(Data extracted from a collection)
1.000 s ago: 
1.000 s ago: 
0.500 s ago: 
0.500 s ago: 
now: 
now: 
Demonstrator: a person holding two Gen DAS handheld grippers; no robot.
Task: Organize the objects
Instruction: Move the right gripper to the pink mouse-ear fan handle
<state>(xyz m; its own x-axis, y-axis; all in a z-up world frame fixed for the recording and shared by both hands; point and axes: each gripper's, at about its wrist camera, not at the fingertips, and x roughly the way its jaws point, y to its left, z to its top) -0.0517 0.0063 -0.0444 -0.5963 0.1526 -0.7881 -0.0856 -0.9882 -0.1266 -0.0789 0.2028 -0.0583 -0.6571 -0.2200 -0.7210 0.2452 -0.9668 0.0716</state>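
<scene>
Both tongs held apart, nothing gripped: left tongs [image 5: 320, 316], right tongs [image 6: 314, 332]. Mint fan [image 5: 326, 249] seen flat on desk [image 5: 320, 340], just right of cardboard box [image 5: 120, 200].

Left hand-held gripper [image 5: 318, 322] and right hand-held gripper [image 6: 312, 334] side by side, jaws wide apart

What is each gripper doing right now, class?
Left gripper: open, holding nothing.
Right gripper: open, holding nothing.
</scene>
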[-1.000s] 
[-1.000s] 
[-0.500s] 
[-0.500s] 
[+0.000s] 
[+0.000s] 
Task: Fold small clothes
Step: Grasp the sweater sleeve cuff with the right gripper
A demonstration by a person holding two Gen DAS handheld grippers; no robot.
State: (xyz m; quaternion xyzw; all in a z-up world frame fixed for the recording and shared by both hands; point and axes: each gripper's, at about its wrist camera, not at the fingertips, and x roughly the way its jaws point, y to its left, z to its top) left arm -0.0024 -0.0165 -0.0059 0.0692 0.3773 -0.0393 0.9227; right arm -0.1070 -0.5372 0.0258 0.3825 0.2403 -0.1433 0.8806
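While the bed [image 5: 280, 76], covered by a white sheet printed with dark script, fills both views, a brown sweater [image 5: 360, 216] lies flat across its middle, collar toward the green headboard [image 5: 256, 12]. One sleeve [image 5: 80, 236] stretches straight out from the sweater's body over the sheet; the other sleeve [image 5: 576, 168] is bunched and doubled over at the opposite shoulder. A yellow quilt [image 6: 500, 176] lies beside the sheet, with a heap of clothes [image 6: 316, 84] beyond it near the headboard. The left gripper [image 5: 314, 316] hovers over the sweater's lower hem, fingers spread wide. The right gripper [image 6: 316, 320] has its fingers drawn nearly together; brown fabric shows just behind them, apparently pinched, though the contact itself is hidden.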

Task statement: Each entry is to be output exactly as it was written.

Answer to this problem:
1.000 s ago: 
1.000 s ago: 
0.500 s ago: 
0.500 s ago: 
now: 
now: 
Demonstrator: a person holding two Gen DAS handheld grippers; no robot.
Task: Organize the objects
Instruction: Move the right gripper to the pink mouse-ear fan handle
<state>(xyz m; its own x-axis, y-axis; all in a z-up world frame fixed for the recording and shared by both hands; point and axes: each gripper's, at about its wrist camera, not at the fingertips, and x roughly the way its jaws point, y to its left, z to its top) -0.0517 0.0063 -0.0444 -0.5963 0.1526 -0.7881 -0.0856 -0.9882 -0.1266 -0.0789 0.2028 -0.0583 -0.6571 -0.2200 -0.7210 0.2452 -0.9668 0.0716</state>
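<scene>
Both tongs held apart, nothing gripped: left tongs [image 5: 320, 316], right tongs [image 6: 314, 332]. Mint fan [image 5: 326, 249] seen flat on desk [image 5: 320, 340], just right of cardboard box [image 5: 120, 200].

Left hand-held gripper [image 5: 318, 322] and right hand-held gripper [image 6: 312, 334] side by side, jaws wide apart

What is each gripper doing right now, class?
Left gripper: open, holding nothing.
Right gripper: open, holding nothing.
</scene>
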[-1.000s] 
[-1.000s] 
[-0.500s] 
[-0.500s] 
[+0.000s] 
[+0.000s] 
Task: Fold small clothes
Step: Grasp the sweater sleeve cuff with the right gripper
A demonstration by a person holding two Gen DAS handheld grippers; no robot.
State: (xyz m; quaternion xyzw; all in a z-up world frame fixed for the recording and shared by both hands; point and axes: each gripper's, at about its wrist camera, not at the fingertips, and x roughly the way its jaws point, y to its left, z to its top) left arm -0.0024 -0.0165 -0.0059 0.0692 0.3773 -0.0393 0.9227; right arm -0.1070 -0.5372 0.0258 0.3825 0.2403 -0.1433 0.8806
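While the bed [image 5: 280, 76], covered by a white sheet printed with dark script, fills both views, a brown sweater [image 5: 360, 216] lies flat across its middle, collar toward the green headboard [image 5: 256, 12]. One sleeve [image 5: 80, 236] stretches straight out from the sweater's body over the sheet; the other sleeve [image 5: 576, 168] is bunched and doubled over at the opposite shoulder. A yellow quilt [image 6: 500, 176] lies beside the sheet, with a heap of clothes [image 6: 316, 84] beyond it near the headboard. The left gripper [image 5: 314, 316] hovers over the sweater's lower hem, fingers spread wide. The right gripper [image 6: 316, 320] has its fingers drawn nearly together; brown fabric shows just behind them, apparently pinched, though the contact itself is hidden.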

The answer has been fully written out.